En ce qui concerne la formation, le conseil préconise la création d’un groupe national « Formations et handicaps » comprenant les organismes de formation, les partenaires sociaux et les associations représentatives des personnes en situation de handicap, et dont la mission serait d’évaluer et de déterminer les besoins en termes de formation.
Enfin, le CESE propose de scolariser tous les enfants sans solution selon l’orientation qui leur a été proposée et ce, à proximité du lieu de vie de leur famille. En 2008, la caisse nationale de solidarité pour l’autonomie (CNSA) comptait 13 000 enfants sans solution éducative; à ce jour ils sont encore 20 000 à ne pas avoir accès aux apprentissages scolaires, relève le conseil.

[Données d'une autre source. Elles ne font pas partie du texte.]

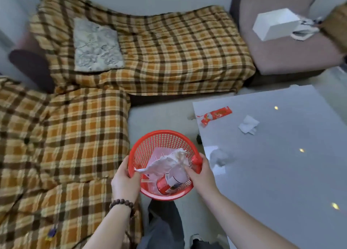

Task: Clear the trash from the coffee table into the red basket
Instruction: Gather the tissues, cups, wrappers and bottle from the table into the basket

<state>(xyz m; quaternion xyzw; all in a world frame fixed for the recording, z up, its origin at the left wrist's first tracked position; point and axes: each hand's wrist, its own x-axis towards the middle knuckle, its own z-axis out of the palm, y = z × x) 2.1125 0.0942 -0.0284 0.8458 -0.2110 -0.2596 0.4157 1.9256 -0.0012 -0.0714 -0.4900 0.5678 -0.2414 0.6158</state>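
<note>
Left hand [125,181]: closed on the left rim of the red basket [161,136], thumb hooked over the rim into the inside, fingers wrapped under the outer wall; a dark bead bracelet [121,202] sits on the wrist.
Right hand [201,175]: closed on the right rim of the same basket, thumb reaching inside over the rim, fingers curled round the outside beside a solid red handle knob.
Red basket: held between the two sets of fingers, above the pale floor, just left of the coffee table [281,173] edge.
Inside the basket: between the two thumbs lies crumpled white paper [169,159]; below it, nearer the right thumb, a red and white can [170,184] lies tilted on its side.
Red wrapper [215,115]: on the table, beyond the right fingers, near the table's far left corner, well apart from the basket.
White tissue [248,124]: on the table, right of the wrapper, well apart from both hands.
Pale scrap [218,157]: on the table just right of the right-hand fingers; too blurred to say what it is.
Plaid sofa [65,136]: to the left of the left hand.
</note>
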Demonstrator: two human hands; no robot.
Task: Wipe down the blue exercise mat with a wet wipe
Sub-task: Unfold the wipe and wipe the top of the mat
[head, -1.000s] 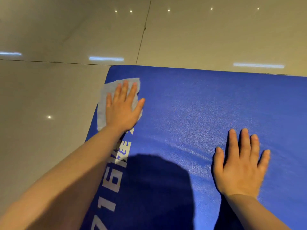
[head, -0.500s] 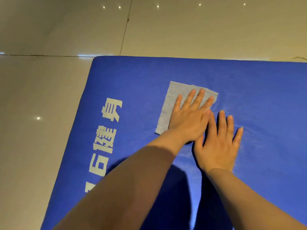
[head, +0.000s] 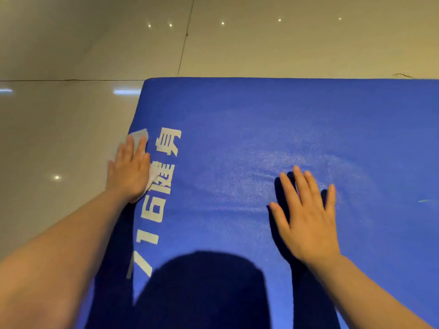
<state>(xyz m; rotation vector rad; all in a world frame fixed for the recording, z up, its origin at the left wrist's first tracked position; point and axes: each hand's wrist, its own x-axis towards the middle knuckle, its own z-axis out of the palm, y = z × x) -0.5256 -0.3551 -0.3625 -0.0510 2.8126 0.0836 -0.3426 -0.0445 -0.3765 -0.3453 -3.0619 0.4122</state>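
Observation:
The blue exercise mat [head: 249, 129] lies on the floor and fills the right and lower part of the view, with white printed characters along its left side. My left hand [head: 128, 169] presses flat on a pale wet wipe [head: 139, 135] at the mat's left edge; most of the wipe is hidden under the palm. My right hand [head: 306, 214] rests flat on the mat's middle, fingers straight and slightly spread, holding nothing. A faint damp sheen shows on the mat above that hand.
Glossy beige floor tiles [head: 59, 138] surround the mat on the left and far side, with light reflections and grout lines. A dark shadow of my head [head: 202, 290] falls on the near part of the mat.
My left hand has slid the wipe from the mat's middle, beside my right hand, out to the left edge. My right hand stays flat on the mat.

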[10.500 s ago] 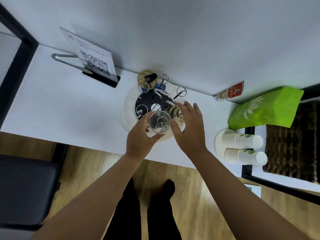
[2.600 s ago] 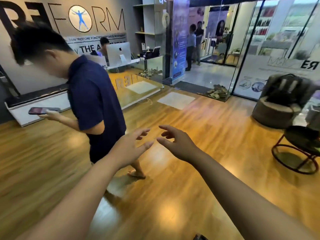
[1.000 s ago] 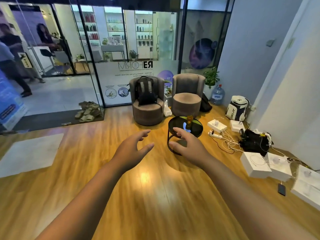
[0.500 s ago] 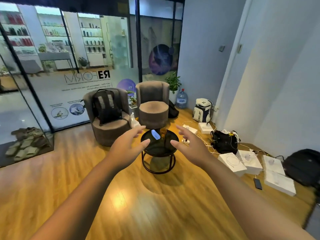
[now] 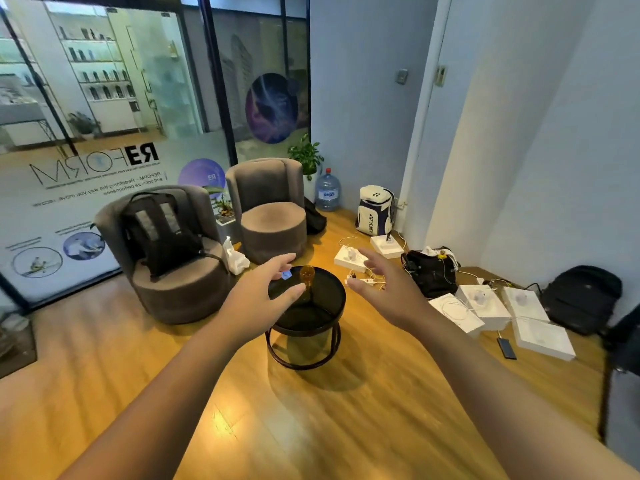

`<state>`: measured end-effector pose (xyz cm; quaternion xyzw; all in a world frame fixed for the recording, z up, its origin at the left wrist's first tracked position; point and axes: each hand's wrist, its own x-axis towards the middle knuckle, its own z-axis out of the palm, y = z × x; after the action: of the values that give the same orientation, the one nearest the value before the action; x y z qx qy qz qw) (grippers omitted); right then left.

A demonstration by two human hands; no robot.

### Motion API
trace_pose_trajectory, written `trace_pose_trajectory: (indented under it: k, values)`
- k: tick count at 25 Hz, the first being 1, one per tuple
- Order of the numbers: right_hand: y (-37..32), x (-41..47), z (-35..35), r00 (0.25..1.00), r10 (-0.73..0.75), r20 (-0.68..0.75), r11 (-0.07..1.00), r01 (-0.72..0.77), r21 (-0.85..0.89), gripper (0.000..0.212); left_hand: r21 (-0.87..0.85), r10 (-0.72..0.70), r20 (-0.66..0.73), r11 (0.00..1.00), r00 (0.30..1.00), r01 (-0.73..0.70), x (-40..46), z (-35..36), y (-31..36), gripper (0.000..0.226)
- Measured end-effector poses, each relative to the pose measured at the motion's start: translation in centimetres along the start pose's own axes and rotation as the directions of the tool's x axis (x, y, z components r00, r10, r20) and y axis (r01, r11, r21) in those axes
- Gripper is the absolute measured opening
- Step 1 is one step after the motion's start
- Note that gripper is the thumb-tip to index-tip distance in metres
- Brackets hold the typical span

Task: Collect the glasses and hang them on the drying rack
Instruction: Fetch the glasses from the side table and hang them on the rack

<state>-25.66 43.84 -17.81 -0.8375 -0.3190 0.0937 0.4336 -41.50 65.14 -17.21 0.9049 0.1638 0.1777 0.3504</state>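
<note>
An amber glass (image 5: 307, 274) stands upright on a round black side table (image 5: 320, 317) in the middle of the room. My left hand (image 5: 258, 301) is held out in front of me, fingers spread and empty, overlapping the table's left edge in the view. My right hand (image 5: 389, 292) is stretched out to the right of the table, also empty with fingers apart. Both hands are well short of the glass. A small blue object (image 5: 286, 275) lies on the table beside the glass. No drying rack is in view.
Two grey armchairs (image 5: 273, 216) stand behind the table, the left one (image 5: 173, 282) holding a black backpack (image 5: 161, 233). White boxes (image 5: 481, 306), cables and bags (image 5: 429, 275) lie on the wooden floor to the right. A glass wall is at the left.
The view has drawn closer to the side table, which now sits between my hands. Both hands stay open and empty. Much earlier I was at the rack on a white counter.
</note>
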Motion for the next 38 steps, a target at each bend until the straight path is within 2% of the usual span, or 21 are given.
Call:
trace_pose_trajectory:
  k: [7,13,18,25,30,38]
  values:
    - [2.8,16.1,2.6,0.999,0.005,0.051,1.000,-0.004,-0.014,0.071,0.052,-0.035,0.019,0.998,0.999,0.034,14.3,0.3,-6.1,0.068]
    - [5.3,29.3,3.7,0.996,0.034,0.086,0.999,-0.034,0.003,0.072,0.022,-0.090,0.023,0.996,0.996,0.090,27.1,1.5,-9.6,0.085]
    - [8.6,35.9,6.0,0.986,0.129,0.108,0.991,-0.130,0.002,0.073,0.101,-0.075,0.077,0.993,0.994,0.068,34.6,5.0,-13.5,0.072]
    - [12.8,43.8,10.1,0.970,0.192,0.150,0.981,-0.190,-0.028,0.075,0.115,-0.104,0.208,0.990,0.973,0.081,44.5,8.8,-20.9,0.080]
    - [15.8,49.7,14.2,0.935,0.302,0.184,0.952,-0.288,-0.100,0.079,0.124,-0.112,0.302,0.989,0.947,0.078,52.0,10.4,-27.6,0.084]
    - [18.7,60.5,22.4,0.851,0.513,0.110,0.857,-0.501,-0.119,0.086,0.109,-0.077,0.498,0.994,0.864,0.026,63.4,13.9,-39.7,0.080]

Enfin, le CESE formule plusieurs préconisations afin de promouvoir les actions inclusives. Il s’agit par exemple de créer un numéro vert national permettant l’accès à une cellule de conseil, d’écoute, de soutien, d’entraide et d’information pour les familles de personnes handicapées, ou encore de développer, au travers des financements du FIPHFP et de l’Agefiph, l’emploi accompagné afin d’améliorer l’activité et le parcours professionnels des personnes en situation de handicap.
(1) Avis disponible sur
(2) Il s’agit du Conseil national des retraités et personnes âgées (CNRPA), du Conseil national consultatif des personnes handicapées (CNCPH) et du Conseil national des politiques de lutte contre la pauvreté et l’exclusion sociale (CNLE).
(3) Respectivement les comités départementaux des retraités et personnes âgées et les conseils départementaux consultatifs des personnes handicapées.